**How to complete this task**
Only the lines below between the ones containing "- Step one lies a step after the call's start" and "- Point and", inclusive, are to be reproduced, each exactly as it stands.

Source data
········

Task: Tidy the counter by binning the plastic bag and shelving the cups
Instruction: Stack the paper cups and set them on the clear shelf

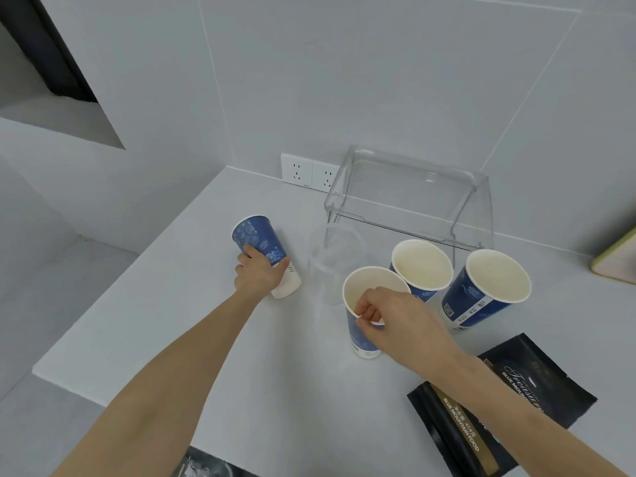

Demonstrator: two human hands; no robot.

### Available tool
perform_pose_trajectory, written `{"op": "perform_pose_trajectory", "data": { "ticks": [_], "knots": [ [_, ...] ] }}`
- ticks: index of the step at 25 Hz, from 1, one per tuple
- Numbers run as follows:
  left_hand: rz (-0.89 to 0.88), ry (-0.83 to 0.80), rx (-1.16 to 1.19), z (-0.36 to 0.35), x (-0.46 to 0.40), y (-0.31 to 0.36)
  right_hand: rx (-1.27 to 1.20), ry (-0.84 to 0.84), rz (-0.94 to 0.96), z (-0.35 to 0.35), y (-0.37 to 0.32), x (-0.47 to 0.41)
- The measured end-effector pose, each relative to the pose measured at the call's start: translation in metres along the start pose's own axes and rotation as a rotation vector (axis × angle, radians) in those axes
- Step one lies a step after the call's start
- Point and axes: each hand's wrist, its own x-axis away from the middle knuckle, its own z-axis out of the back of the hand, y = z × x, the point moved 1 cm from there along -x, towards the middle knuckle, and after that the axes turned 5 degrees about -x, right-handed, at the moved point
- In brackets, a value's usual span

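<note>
Near the white counter's left edge, the left hand wraps around a tilted blue patterned paper cup. A clear plastic cup stands mid-counter. The right hand pinches the rim of an upright blue paper cup. Two more blue paper cups stand before the clear acrylic shelf at the back edge; a black plastic bag lies at the front right.

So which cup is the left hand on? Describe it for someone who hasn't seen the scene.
Start at the clear shelf in the counter's back corner, then look left past the clear plastic cup. The tipped cup under the left hand lies on its side; the other three blue paper cups stand upright.
</note>
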Motion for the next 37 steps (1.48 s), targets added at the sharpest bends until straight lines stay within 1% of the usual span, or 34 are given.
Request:
{"op": "perform_pose_trajectory", "data": {
  "ticks": [6,8,10,13,15,17,22,25,28,31,34,37],
  "knots": [
    [0.058,-0.138,0.172,-0.006,-0.016,-0.004,0.037,0.025,-0.017,-0.006,-0.003,0.000],
    [0.078,-0.174,0.282,-0.007,-0.017,-0.007,0.042,0.018,-0.018,-0.007,-0.005,-0.001],
    [0.096,-0.200,0.378,-0.005,-0.015,-0.013,0.038,0.013,-0.018,-0.007,-0.006,-0.001],
    [0.114,-0.214,0.450,-0.005,-0.008,-0.023,0.065,0.023,-0.006,-0.008,-0.007,0.000],
    [0.105,-0.206,0.458,-0.007,0.002,-0.027,0.099,0.026,0.004,-0.008,-0.006,0.002],
    [0.062,-0.180,0.437,-0.008,0.016,-0.033,0.142,0.029,0.018,-0.007,-0.004,0.004],
    [-0.160,-0.099,0.390,-0.007,0.047,-0.053,0.173,0.067,0.041,-0.005,-0.002,0.011],
    [-0.264,-0.037,0.448,-0.013,0.067,-0.067,0.108,0.089,0.057,-0.002,-0.004,0.013],
    [-0.290,-0.007,0.487,-0.023,0.079,-0.076,0.033,0.128,0.088,0.004,-0.008,0.016],
    [-0.313,-0.012,0.505,-0.032,0.086,-0.083,-0.020,0.179,0.124,0.013,-0.013,0.021],
    [-0.299,-0.020,0.498,-0.037,0.089,-0.089,-0.053,0.222,0.172,0.031,-0.023,0.027],
    [-0.285,-0.016,0.463,-0.038,0.090,-0.091,-0.072,0.324,0.271,0.059,-0.039,0.028]
  ]
}}
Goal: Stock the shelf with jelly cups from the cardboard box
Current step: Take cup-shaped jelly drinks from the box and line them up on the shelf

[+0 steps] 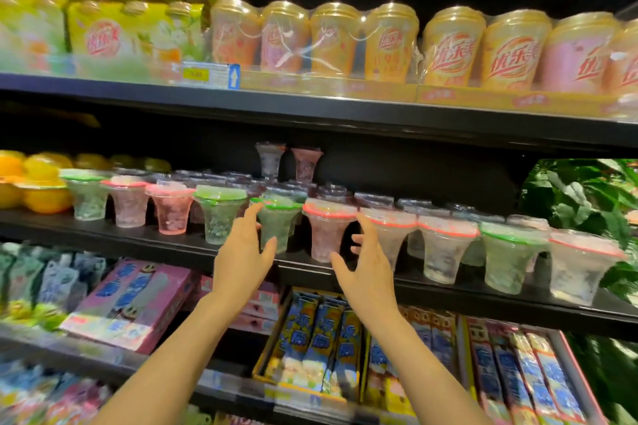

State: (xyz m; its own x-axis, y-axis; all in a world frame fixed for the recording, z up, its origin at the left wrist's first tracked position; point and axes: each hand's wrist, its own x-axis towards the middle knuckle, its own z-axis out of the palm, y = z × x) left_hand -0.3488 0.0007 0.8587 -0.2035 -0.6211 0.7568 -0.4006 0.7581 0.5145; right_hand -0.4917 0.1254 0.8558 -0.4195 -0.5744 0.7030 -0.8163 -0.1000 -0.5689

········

**Task response**
- Step one lies a step after the call's start
- Point and axes: each hand's wrist, its own x-axis away from the middle knuckle, its own z-axis out of the back of the hand, y = z × x, the point moved 1 cm from there along -x, towards the middle knuckle, and after that the axes turned 5 degrees about -x, right-handed, at the moved point

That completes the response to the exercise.